エッセー「戦争法案」     長沼 節夫(会員)

エッセー「戦争法案」     長沼 節夫(会員)

国会周辺に行ってぶったまげた!
筆者の貧困な想像力を、現実が遥かに超えた――。「戦争法案反対の意思を国会を取り巻く人の輪で示そう」という声を色んな集会で聞いていたので、「もしも私が行かなかったせいで包囲の輪が完成しなかったら後悔するぞ」と思ってこの日曜日、地下鉄「国会議事堂前」で降り、階段を上った。
「戦争させない。9条壊すな!総がかり行動実行委員会主催・国会包囲行動」だ。
ところがぶったまげた!既にどこもかしこもびっしりと人・人・人の波ではないか。

「安倍政権は、学者の意見が気に入れば専門家と持ち上げ、気に入らなければ素人が何を言うかと馬鹿にする」「安倍首相は悪いやつだが夫人はいい人と言う人がいるが、根拠はない」「1960年当時、幼い安倍が官邸内でアンポ・ハンタイごっこをするたびに、祖父の岸信介(首相)」からアンポ・サンセイと言いなさいとさとされたとか。
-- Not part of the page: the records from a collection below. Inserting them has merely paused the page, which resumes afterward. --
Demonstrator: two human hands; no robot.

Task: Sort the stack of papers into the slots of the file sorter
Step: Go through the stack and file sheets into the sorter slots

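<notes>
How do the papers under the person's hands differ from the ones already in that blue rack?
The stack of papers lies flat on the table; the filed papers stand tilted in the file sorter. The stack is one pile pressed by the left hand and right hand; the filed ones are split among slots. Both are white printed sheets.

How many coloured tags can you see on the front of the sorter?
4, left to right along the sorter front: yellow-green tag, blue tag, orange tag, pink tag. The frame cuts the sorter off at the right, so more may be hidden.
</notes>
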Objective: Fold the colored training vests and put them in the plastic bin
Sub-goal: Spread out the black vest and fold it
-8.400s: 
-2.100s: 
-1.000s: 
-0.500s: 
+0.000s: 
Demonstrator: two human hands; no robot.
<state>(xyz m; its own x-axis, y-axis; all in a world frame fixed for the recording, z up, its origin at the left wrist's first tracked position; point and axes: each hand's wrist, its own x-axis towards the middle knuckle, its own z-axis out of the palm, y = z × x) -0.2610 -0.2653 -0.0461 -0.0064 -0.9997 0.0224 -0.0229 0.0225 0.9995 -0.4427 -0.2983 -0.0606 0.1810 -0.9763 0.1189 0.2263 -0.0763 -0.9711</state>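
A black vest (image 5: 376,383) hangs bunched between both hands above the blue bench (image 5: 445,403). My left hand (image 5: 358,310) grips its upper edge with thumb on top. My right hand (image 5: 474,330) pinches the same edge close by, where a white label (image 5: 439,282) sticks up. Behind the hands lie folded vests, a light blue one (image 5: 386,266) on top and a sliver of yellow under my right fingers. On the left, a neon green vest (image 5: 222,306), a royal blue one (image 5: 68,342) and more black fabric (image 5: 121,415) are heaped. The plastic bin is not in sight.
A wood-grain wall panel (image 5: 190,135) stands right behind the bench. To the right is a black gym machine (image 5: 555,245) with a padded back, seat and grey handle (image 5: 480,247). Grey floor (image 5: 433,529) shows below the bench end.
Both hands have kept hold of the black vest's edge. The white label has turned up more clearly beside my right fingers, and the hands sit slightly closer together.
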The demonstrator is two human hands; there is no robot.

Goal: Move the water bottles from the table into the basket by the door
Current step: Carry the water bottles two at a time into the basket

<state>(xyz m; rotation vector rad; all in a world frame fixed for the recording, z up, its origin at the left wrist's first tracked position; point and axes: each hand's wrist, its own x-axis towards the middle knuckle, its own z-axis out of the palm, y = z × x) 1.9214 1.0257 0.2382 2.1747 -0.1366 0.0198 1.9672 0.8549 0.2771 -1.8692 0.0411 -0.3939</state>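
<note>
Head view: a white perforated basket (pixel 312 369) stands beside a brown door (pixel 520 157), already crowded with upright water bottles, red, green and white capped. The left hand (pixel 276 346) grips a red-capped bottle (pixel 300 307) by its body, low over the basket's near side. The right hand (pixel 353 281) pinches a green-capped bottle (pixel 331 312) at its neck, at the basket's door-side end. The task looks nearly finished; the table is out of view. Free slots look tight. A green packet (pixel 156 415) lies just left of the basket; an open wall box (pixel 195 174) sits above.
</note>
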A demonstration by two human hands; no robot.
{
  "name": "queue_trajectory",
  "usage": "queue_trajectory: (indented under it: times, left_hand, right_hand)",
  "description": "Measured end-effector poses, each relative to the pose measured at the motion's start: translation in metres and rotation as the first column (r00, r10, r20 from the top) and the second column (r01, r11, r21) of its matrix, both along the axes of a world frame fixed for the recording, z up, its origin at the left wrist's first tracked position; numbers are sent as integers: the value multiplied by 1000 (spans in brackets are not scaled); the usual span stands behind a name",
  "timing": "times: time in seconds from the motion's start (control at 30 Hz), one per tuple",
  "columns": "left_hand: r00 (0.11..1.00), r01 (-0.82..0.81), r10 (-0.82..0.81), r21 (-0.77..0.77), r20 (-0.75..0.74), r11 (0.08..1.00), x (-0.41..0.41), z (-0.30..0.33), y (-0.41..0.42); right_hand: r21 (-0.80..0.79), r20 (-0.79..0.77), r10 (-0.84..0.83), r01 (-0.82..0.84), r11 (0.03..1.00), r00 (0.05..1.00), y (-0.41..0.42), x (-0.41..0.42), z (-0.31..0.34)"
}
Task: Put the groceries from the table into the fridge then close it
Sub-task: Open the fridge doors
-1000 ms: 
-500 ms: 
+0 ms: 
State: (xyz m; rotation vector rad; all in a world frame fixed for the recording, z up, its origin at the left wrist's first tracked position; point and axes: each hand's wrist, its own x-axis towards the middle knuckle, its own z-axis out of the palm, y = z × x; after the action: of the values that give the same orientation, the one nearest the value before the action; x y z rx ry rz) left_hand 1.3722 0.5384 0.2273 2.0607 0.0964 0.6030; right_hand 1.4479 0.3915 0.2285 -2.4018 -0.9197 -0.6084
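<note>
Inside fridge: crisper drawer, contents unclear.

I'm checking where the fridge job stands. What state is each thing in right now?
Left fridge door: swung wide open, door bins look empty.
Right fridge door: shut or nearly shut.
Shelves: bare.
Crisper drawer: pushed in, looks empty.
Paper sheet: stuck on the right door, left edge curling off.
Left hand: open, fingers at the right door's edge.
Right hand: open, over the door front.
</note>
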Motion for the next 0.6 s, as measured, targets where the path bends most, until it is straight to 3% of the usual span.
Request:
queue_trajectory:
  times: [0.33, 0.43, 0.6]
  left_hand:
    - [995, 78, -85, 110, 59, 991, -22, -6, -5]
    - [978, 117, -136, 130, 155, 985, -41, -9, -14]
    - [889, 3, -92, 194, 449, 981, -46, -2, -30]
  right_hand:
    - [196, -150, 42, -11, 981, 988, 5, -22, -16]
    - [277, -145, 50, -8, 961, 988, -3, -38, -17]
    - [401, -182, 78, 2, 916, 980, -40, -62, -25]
この時以来、安倍はみじめな人生を歩み始めた」などと、スピーカーから次々名文句が聞こえるのだが一体、どこで発信しているのやら。

そう思って探し歩くうち、ほぼ国会を1周してしまった。「人の波の向こうにそびえる国会議事堂」というアングルから写真を撮ろうと思ったら、ムム!敵もやるわい。正門前の一角に巨大なクレーンをすえつけて、それをまた工事現場よろしく塀で囲ったりして、反対の人の波を分断している。どう見ても道路工事をやっているようには見えない。法案反対勢力への幼稚な嫌がらせ以外の何ものでもないわい。こうなったら次回6月24日夕刻の官邸・国会前総行動にもゼッタイ行くぞ!(2015.6.18)


安倍首相のホルムズ海峡機雷封鎖解除の夢

 11本の戦争法案を束ねて一挙に成立させたい乱暴者の安倍首相。中でも「十八番」の想定は外国に取り残された日本人を米艦が救出してくれる。救出邦人が乗ったその米艦を日本の自衛艦が護衛するのは当然というので、首相はPR会社に発注したという派手なイラストを用意して官邸記者団に披露した。もう1つは中東ホルムズ海峡が敵国に封鎖されたら日本には石油の8割が入らなくなる。そうなったら大変なので自衛隊が駆けつけて、機雷封鎖を解除しようというのだ。

 このうち米艦が邦人の救出と輸送に当たるという想定は、米側から「そんなことはあり得ない。軍艦に民間人を乗せることはない」と一蹴されてしまった
それでこの想定はイラストというよりマンガになった。

ではホルムズ海峡作戦はどうだと、首相は見得を切る。
これもまた荒唐無稽だ。ホルムズ海峡を封鎖する意地悪が出来るのはここでニラミを利かせるイランぐらいかしかしこの海峡封鎖で打撃を受けるのはやはり石油の大部分を中東に頼る中国のほうではないか
安倍さんは封鎖解除作戦を日中共同でなさろうとでもいうのか。これもまたマンガなのだ。
第一、経済封鎖を理由に戦争をやろうなどというのは、満州占領に対抗して先進国が石油やくず鉄を対日禁輸したのに怒って真珠湾を奇襲した昔の日本軍ぐらいのものだ。